While the PC and Mac guys depicted in Apple's television commercials are caricatures of America's desktop dichotomy, the stereotype that Windows is for work and Mac [is for fun stuff] seems poised to strengthen when we look at Windows Mobile 6 and the upcoming slimmed down OS X for iPhone. This is at least in part because they inherit the best from their parents with Windows Mobile 6 expressing a stronger synergy with Microsoft Exchange and Office and Apple with iTunes, Mail, Calendar, Address Book, etc.
While Apple's iPod has been long-capable of running more powerful applications than music playback, they have focused onwhat what's essential to an MP3 player, even deferring video playback until being able to offer an unprecedented experience (i.e. being able to download network TV shows via iTunes). They've done a great job resisting convergence for the sake of convergence. Microsoft had to learn the hard way since bringing the Windows 95 experience to the your hand in the form of Windows CE 1.0. Since then, they've gotten rid of the keyboard, redesigned the interface, gotten rid of the touch screen [(in the successful 'Standard' edition)], then brought the keyboard back, taking years to gain a market dominant position over Palm. Getting the right balance has not been easy. This is certainly proof that convergence is not wrong, but takes serious innovation. Palm Pilot's "we don't need color" approach and Steve Jobs' assertion that "video is a passive experience" are clearly no longer relevant considering Apple's Widescreen iPod of an iPhone and that the last monochrome Palm handheld was a discount stocking stuffer several holiday seasons ago.

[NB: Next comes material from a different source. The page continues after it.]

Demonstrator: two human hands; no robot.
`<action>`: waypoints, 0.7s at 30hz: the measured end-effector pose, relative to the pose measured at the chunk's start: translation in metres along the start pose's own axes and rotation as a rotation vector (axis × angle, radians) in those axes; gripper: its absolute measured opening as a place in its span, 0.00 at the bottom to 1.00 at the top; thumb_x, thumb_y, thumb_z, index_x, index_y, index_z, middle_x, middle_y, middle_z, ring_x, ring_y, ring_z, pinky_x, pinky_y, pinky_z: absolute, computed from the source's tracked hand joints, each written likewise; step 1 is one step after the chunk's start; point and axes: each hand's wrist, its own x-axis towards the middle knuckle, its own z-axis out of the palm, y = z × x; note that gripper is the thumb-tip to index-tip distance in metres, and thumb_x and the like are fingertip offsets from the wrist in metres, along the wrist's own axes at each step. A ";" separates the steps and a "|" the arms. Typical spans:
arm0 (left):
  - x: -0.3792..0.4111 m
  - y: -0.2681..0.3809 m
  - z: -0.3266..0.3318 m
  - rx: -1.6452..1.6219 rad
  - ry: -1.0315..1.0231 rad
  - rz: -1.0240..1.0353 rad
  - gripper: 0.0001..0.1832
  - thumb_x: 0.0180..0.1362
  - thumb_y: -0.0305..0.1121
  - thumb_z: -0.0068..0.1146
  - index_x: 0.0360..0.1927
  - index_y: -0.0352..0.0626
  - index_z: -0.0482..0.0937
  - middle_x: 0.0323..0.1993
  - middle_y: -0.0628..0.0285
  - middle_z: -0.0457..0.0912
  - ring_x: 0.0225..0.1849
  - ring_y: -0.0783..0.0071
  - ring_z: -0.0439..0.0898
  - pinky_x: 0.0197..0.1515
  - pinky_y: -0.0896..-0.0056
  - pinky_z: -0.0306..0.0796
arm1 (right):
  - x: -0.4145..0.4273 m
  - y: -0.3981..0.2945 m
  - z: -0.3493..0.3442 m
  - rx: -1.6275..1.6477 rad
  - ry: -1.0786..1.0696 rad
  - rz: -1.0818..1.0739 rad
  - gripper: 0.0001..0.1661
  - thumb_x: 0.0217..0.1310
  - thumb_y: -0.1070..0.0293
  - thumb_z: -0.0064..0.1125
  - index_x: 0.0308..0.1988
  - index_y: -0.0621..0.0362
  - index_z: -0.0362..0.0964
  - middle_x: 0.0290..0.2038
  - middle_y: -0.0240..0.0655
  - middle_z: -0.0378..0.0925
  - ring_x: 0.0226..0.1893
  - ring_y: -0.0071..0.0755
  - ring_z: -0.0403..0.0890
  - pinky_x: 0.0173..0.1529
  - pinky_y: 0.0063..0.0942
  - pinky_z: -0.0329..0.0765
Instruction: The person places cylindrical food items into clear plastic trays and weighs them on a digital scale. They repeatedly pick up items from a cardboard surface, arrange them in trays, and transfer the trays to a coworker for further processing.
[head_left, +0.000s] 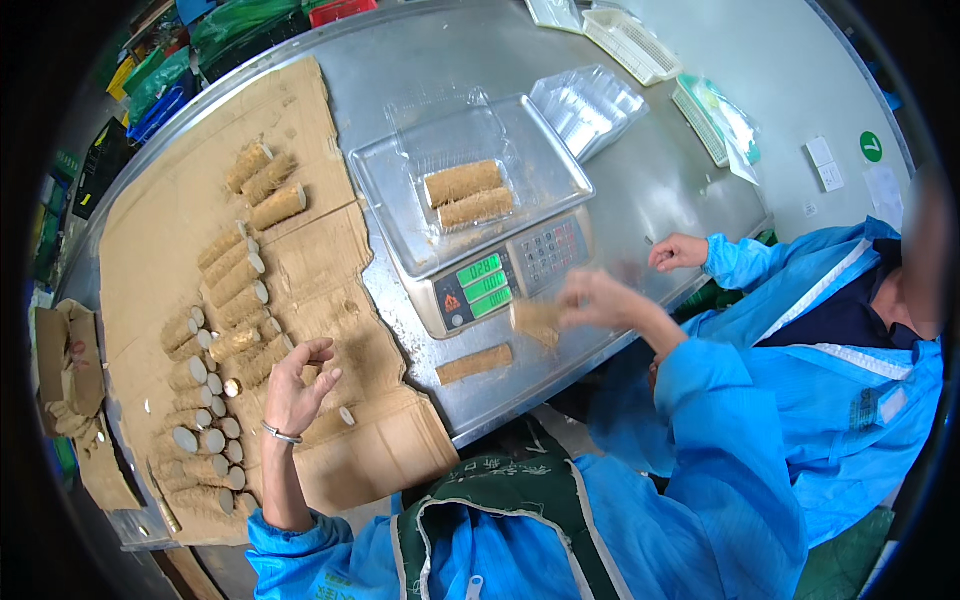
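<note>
My left hand (302, 388), with a metal bangle at the wrist, is raised over the cardboard sheet (300, 255), fingers apart and holding nothing. Near it lie several cut pieces of brown, hairy-skinned root, probably yam (259, 364), many with pale cut ends. My right hand (600, 300) is blurred at the scale's near right corner; its fingers are at a cut root piece (535, 319), also blurred. Another root piece (474, 364) lies on the metal table below the scale. On the steel pan of the digital scale (551, 135), an open clear plastic clamshell box (504, 166) holds two root pieces (465, 184).
A stack of clear plastic boxes (585, 112) stands behind the scale. White plastic baskets (634, 46) lie farther back. A co-worker in a blue jacket (810, 375) is at the right, one hand (677, 252) near the table edge. A knife-like tool (166, 510) lies at the cardboard's left corner.
</note>
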 end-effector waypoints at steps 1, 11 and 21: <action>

Windows Mobile 6 stands to be both a winner and a loser in the mobile phone market with its three evolved brands, Standard, Classic and Professional (formerly Smartphone, Pocket PC, and Phone Editions). It may lose some of its niche consumer market to iPhone but also reclaim territory previous lost to RIM's Blackberry. RIM started for push-based email where email is sent directly to a Blackberry without the user having to actively check their email. This was achieved through integration with Microsoft's own Exchange email servers. Microsoft's come a long way, finally beating Palm in terms of shipped devices. Growing on the success of the slimmed down Smartphone Edition that ran on cheaper hardware (sans touchscreen), Microsoft is building into version 5 robust Office document editing features previously only available on more expensive Pocket PC and Phone Editions. Cooler computing-intensive (power-hungry) features like opening up a Unix terminal or controlling a Windows desktop with the Terminal Services Client in VGA resolution are still restricted to what is now called Windows Mobile Professional.
At the cost of a larger touch-screen interface and expensive graphics accelerators found on Windows Mobile Pro, Windows Mobile Standard Edition seems to have matured very nicely from an initially dumbed-down version of Windows Mobile developed for mobile phones to really fleshing out to meet the needs of business users and improving security and manageability. Both the new iPhone and Windows Mobile will have a richer browsing and [Exchange-less push-based] email experience than their competitors. Both purport to suport the dynamic content manipulation via AJAX in web-pages. However, it is exactly the ways in which iPhone is so much like Windows Mobile Standard Edition that I'm becoming more wary of it.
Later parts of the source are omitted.